GFP; VPH E6 + siRNA TBLR1, clulas que recibi 0.45 Ag del vector de la
expresin de E6 HPV16 y 0.45 Ag de siRNA a TBLR1. las clulas c, E7 de HPV,
que recibieron 0.45 Ag de vector y 0.45 Ag de la expresin del vector para
HPV16 E7; E7 HPV + siRNA GFP, las clulas que recibieron 0.45 vector de
expresin Ag de E7 de HPV16 y 0.45 Ag de siRNA a GFP; E7 HPV + siRNA
TBLR1, las clulas que recibieron 0.45 vector de expresin Ag de E7 de HPV16
y 0.45 Ag de siRNA a TBLR1. b y c, todas las clulas recibieron 0.2 Ag
ofpSVbgal. Actividades de reportero se midieron en extracto celular 24 h
despus de transfeccin. Actividad de luciferasa representa los datos que han
sido normalizados para actividad h-galactosidasa. Columnas, es decir (n = 6);
bares, SD. D, Se realizaron ensayos de chIP. Se realiz una comparacin entre
las clulas C33A que sobreexpresa vector HPV16 E6 y E7 de HPV16.

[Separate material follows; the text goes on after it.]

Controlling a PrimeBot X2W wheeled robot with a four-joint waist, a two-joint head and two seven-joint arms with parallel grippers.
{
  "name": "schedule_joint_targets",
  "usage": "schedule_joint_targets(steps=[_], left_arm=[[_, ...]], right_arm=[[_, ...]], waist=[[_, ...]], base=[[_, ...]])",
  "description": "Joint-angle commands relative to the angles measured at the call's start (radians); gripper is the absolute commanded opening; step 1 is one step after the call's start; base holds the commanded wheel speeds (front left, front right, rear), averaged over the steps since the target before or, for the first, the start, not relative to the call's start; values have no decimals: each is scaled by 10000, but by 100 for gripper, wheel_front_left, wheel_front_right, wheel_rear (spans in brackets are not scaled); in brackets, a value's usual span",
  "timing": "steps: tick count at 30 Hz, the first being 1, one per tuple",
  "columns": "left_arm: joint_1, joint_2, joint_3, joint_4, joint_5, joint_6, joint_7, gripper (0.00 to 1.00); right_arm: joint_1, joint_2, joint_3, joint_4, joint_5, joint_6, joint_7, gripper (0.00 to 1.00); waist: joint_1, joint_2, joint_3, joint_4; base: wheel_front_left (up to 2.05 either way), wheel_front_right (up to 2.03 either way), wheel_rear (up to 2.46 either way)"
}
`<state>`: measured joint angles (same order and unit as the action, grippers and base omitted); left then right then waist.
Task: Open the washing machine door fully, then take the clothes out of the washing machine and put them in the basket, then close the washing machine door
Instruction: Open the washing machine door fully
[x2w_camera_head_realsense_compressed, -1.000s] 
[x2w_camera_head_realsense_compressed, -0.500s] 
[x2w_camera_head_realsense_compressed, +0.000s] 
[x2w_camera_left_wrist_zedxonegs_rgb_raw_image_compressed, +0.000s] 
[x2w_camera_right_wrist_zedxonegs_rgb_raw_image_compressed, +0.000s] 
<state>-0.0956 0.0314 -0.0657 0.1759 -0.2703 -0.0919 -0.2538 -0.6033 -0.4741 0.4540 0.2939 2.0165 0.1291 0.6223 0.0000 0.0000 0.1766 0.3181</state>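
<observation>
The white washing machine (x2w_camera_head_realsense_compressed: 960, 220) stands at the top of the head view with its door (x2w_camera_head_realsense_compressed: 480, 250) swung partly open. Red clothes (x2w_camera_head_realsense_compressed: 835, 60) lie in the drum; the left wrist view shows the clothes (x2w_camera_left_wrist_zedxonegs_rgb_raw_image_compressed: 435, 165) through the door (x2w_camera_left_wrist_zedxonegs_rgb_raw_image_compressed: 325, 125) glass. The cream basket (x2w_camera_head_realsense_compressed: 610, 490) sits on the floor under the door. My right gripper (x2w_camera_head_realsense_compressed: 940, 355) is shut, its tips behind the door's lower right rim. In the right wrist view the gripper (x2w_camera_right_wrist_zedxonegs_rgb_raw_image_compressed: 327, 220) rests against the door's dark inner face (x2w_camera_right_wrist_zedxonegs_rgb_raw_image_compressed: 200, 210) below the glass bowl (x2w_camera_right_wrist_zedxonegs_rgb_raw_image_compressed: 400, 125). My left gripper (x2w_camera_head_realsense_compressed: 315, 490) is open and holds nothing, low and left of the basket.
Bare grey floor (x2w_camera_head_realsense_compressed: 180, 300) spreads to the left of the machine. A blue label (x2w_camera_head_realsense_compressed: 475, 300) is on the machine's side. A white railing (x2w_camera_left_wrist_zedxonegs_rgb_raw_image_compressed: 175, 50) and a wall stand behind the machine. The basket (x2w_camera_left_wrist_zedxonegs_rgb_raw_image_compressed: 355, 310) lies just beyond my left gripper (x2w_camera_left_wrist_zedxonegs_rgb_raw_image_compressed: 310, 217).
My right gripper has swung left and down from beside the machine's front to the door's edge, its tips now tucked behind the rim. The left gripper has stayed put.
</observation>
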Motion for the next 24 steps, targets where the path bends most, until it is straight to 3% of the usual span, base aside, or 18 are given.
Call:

Adicionalmente, se realizaron comparaciones entre C33A, SiHa y CaSki lneas
celulares de cncer. Fragmentos de cromatina eran immunoprecipitated con los
anticuerpos indicados, y en la regin promotora de COX-2 fue amplificada por
PCR. Secuenciacin de ADN se llev a cabo, y el producto PCR fue confirmado
para ser el promotor de la COX-2. Hemos podido detectar el promotor de la
COX-2 (7 a 621) cuando se utiliz IgG normal o anticuerpo fue omitido en el
paso de inmunoprecipitacin.
Figura 6. Esquema de va por la cual HPV16 oncoprotenas regulan la
expresin de COX-2. Oncoprotenas HPV16 E6 y E7 estimulan la produccin de
amphiregulin y as activan EGFR.Ras!Sealizacin MAPK. El resultado, a su vez,
la fosforilacin de c-Jun, conduciendo a la degradacin de TBLR1-dependiente
del NCoR/HDAC3 correpresor complejo y reclutamiento del coactivador
CBP/p300 y fosforilada heterodmero de c-Jun/c-Fos al promotor de COX-2. Este
correpresor / intercambio coactivator accionado por HPV oncoprotenas
conduce a mayor transcripcin de COX-2.